一つの地域の中に亜熱帯、乾燥帯、温帯、寒帯の植物が生息しており、南極ブナや太古のシダやコケが今もなお息づいています。
世界遺産であるこの地域は、クイーンズランド州とニューサウスウェールズ州にまたがる広大な多雨林に覆われ、クイーンズランド州側だけでも次の国立公園が開設されています:
- ラミントン国立公園(Lamington National Park)
- スプリングブルック国立公園(Springbrook National Park)
- マウント・バーニー国立公園(Mt Barney National Park)
- メインレンジ国立公園(Main Range National Park)
こうした国立公園までは道路もよく整備されており、周辺の都市からのアクセスもとても便利です。公園内の散策を十分に楽しめるよう、数キロにおよび森の中の遊歩道、ガイド付きのウォーキングツアーとアドベンチャーツアーなど、さまざまな工夫がされています。森の中のアコモデーションも、お好みに応じて色々なオプションが用意されています。

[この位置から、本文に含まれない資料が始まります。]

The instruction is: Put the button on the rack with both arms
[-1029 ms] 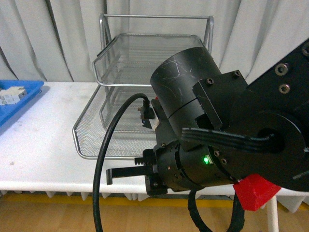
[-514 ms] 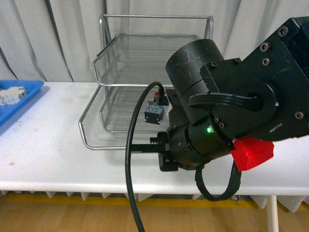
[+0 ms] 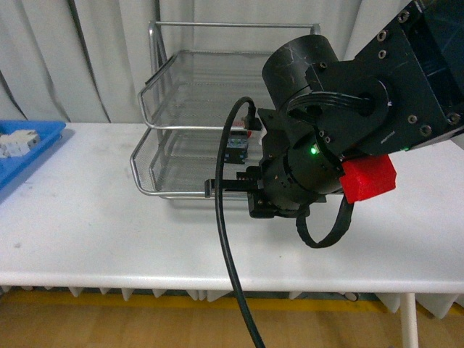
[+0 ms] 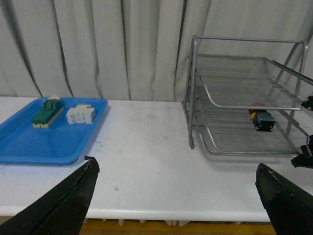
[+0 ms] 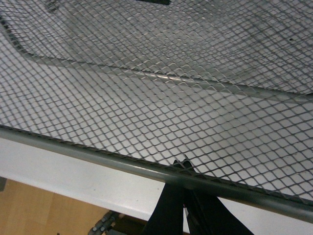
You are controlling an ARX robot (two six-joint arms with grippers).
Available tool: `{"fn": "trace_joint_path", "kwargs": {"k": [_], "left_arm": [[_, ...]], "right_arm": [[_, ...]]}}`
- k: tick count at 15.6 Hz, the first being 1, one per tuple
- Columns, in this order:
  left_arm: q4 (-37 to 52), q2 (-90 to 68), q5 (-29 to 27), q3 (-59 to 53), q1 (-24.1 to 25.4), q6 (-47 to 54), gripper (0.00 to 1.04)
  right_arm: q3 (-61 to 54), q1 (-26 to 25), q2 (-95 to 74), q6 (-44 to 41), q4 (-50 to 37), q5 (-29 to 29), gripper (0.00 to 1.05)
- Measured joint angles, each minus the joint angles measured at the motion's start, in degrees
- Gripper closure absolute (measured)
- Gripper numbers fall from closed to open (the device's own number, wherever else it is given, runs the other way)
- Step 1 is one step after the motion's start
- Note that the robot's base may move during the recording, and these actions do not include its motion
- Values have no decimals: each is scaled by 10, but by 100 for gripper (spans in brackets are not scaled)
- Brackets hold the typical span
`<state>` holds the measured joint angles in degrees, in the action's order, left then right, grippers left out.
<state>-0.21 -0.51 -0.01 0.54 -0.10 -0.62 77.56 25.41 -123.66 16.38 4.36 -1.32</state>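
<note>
The silver wire-mesh rack (image 3: pixel 181 87) stands at the back of the white table, in front of the curtain. The button (image 4: pixel 261 119), red cap on a dark blue body, lies in the rack's lower tray; in the front view the button (image 3: pixel 237 148) shows partly behind a black cable. My right gripper (image 3: pixel 217 187) is shut on the front rim of that lower tray, and in the right wrist view its fingers (image 5: pixel 182 166) pinch the rim bar under the mesh (image 5: pixel 146 98). My left gripper (image 4: pixel 176 165) hangs open over the table's front edge, left of the rack (image 4: pixel 234 73), holding nothing.
A flat blue tray (image 4: pixel 29 142) lies at the table's left end with a green-and-cream switch block (image 4: pixel 47 111) and a white component (image 4: pixel 80 114) on it. The right arm's bulky body fills the right of the front view, its cable hanging over the table edge.
My right arm has moved back toward the rack with the tray rim in its grip, sliding the lower tray inward. The button has come into view in that tray.
</note>
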Motion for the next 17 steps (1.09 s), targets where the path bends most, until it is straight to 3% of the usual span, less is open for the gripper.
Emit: {"fn": "trace_joint_path", "kwargs": {"k": [12, 15, 17], "left_arm": [[0, 0, 0, 0, 0, 0, 7], [0, 0, 0, 0, 0, 0, 7], [0, 0, 0, 0, 0, 0, 7]], "right_arm": [[141, -59, -76, -40, 34, 5, 103], [145, -66, -84, -40, 32, 11, 103], [86, -66, -51, -11, -10, -5, 103]]}}
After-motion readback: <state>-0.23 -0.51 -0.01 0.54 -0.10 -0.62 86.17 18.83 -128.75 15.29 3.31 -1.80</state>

現在のオーストラリア大陸は、ゴンドワナ古大陸が数億年前に分裂してできたものと言われています。オーストラリア・ゴンドワナ多雨林地域はその名の示すとおり、かつてゴンドワナ大陸のほぼ全域を覆っていた森林が現在の形に残されたものです。分裂後のオーストラリア大陸が外界から孤立したこともあり、この地は数億年前の動植物がほぼ原型をとどめたままで現在も生息しているという、世界でもまれな存在となりました。ここには、1億年以上前から存在する顕花植物や、最古のシダ類、球果植物の祖先である植物相の原型が集約されています。
オーストラリア全土で熱帯雨林地域は0.3%を占めるに過ぎませんが、オーストラリア全土の植物相の約50%、哺乳動物と鳥類の3分の1が生息しています。200種類を超える稀少かつ絶滅危惧種の動植物が生息しているため、オーストラリア・ゴンドワナ熱帯雨林地域の保護価値はきわめて高いとされています。